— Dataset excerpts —

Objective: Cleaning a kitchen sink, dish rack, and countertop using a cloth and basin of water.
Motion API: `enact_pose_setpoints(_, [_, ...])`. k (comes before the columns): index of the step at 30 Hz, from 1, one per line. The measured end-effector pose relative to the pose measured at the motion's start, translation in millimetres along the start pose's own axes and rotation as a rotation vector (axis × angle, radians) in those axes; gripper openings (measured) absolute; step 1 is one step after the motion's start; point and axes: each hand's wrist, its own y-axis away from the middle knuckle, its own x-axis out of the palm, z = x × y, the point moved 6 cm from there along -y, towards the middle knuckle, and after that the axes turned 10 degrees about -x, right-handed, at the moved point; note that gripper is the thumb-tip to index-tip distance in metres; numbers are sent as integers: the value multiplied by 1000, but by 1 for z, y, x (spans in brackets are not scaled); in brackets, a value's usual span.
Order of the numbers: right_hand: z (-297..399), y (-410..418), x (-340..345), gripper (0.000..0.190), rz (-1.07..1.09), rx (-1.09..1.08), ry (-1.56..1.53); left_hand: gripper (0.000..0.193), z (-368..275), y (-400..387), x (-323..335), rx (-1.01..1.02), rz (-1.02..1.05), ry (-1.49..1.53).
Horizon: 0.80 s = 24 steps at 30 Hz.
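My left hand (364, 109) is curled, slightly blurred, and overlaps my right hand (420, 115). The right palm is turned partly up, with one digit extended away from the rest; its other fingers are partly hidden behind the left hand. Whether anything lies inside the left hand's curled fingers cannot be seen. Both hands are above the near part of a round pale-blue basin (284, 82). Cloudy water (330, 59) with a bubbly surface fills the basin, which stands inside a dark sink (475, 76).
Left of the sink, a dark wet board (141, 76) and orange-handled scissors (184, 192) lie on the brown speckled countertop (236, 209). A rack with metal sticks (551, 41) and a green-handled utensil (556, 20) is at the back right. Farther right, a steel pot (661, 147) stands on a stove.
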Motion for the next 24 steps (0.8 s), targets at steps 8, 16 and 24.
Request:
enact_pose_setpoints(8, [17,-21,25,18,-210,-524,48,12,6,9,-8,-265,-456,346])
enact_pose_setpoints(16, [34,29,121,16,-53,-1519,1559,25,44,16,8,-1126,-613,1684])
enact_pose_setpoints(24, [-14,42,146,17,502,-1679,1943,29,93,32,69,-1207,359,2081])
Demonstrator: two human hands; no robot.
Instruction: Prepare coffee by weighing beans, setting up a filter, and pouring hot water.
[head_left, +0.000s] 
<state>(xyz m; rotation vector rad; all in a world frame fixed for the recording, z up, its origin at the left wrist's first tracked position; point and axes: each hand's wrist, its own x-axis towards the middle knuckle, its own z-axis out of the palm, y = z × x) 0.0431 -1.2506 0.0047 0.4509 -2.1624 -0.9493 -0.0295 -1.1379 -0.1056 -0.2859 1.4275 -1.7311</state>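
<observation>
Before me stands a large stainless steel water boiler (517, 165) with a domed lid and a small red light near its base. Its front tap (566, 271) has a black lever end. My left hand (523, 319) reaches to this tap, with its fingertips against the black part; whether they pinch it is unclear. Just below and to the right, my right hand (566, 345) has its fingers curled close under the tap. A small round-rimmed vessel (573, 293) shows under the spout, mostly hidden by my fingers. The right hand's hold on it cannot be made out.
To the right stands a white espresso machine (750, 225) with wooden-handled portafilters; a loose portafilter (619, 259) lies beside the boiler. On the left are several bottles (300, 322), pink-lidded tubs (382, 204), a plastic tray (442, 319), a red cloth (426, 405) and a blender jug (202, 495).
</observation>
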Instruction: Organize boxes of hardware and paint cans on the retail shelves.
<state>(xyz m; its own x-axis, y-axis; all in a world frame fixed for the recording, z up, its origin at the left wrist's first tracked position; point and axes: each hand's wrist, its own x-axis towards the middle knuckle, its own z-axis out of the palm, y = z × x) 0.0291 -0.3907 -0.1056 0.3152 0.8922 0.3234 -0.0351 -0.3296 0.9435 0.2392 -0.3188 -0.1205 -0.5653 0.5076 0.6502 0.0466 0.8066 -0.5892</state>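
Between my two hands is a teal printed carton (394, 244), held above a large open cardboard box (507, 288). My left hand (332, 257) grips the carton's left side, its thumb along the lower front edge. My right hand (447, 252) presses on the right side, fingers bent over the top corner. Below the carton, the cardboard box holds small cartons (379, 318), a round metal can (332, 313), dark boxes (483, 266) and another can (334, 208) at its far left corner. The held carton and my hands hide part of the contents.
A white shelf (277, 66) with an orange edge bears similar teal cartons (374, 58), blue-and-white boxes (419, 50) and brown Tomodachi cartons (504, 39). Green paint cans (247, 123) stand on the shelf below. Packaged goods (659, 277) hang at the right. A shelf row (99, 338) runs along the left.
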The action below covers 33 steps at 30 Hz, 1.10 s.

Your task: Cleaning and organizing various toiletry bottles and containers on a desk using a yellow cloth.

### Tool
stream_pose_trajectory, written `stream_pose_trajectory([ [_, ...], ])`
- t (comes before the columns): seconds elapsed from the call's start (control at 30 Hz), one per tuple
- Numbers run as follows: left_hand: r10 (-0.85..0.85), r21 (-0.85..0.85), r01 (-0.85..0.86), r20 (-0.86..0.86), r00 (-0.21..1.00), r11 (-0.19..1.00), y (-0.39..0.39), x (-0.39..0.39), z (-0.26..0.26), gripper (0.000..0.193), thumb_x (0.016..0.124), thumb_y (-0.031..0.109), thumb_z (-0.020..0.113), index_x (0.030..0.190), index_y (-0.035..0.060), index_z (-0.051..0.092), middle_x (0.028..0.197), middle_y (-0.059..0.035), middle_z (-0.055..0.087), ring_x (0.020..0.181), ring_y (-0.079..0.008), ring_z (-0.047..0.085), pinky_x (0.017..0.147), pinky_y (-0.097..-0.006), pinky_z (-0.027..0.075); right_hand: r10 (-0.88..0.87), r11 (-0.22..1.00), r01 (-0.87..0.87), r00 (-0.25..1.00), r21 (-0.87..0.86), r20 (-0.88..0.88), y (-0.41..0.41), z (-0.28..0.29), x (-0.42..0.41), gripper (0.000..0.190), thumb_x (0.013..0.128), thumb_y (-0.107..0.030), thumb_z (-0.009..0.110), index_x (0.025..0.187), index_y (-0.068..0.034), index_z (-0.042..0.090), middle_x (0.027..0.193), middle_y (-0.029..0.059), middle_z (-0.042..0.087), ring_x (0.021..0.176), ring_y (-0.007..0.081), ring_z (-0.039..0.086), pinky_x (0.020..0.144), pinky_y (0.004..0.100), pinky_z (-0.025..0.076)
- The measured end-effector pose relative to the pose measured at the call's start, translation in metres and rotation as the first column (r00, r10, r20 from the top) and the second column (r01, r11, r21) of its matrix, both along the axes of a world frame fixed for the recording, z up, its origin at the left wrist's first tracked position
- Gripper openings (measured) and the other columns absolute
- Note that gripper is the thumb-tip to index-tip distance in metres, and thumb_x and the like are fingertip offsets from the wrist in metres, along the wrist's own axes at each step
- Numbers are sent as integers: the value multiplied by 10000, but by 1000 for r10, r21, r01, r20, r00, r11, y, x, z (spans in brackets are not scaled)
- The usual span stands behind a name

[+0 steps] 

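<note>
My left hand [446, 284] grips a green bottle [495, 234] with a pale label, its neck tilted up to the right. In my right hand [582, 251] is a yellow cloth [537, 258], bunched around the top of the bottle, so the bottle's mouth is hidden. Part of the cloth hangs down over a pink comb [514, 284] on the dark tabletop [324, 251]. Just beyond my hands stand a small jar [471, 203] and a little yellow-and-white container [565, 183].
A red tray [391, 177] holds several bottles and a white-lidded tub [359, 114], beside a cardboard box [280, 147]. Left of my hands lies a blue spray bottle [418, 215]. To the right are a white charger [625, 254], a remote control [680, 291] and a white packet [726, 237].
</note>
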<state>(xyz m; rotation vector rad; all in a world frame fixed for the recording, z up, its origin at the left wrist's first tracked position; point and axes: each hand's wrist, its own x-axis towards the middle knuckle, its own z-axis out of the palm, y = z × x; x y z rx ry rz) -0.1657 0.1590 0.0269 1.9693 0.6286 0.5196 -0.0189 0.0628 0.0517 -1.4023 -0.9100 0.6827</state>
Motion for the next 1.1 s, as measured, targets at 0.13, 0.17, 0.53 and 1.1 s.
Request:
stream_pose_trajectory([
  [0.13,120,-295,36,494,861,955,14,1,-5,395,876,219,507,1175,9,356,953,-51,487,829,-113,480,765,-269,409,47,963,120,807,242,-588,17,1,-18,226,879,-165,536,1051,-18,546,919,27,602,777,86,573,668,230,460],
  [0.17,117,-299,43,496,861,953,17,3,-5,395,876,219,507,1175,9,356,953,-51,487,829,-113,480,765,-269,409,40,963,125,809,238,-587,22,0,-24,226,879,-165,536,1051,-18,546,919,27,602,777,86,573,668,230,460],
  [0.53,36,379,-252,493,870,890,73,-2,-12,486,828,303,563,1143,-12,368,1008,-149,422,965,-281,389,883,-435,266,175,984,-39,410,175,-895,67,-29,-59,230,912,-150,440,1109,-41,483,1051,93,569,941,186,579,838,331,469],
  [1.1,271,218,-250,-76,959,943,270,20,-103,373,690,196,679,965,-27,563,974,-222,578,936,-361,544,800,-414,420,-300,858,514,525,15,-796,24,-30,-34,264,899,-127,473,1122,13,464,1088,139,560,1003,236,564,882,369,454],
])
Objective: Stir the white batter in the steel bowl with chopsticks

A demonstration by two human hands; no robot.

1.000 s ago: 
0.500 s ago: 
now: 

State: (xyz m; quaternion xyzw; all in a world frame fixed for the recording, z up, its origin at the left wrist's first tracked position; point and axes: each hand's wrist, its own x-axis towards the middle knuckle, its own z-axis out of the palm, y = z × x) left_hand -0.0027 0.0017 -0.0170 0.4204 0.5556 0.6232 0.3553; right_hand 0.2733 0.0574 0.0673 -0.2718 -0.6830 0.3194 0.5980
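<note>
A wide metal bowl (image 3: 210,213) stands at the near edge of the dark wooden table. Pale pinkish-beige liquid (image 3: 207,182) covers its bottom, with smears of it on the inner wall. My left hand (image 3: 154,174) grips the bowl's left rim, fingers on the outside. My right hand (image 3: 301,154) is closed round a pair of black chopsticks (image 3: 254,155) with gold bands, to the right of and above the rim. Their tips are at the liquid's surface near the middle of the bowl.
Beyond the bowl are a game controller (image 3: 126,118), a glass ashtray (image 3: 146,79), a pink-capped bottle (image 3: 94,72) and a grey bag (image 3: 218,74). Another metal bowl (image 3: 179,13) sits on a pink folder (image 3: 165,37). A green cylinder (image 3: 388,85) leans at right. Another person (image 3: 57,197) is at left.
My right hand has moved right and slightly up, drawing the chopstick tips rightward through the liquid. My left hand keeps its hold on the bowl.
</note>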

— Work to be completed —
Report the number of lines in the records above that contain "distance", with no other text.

— Exercise response —
2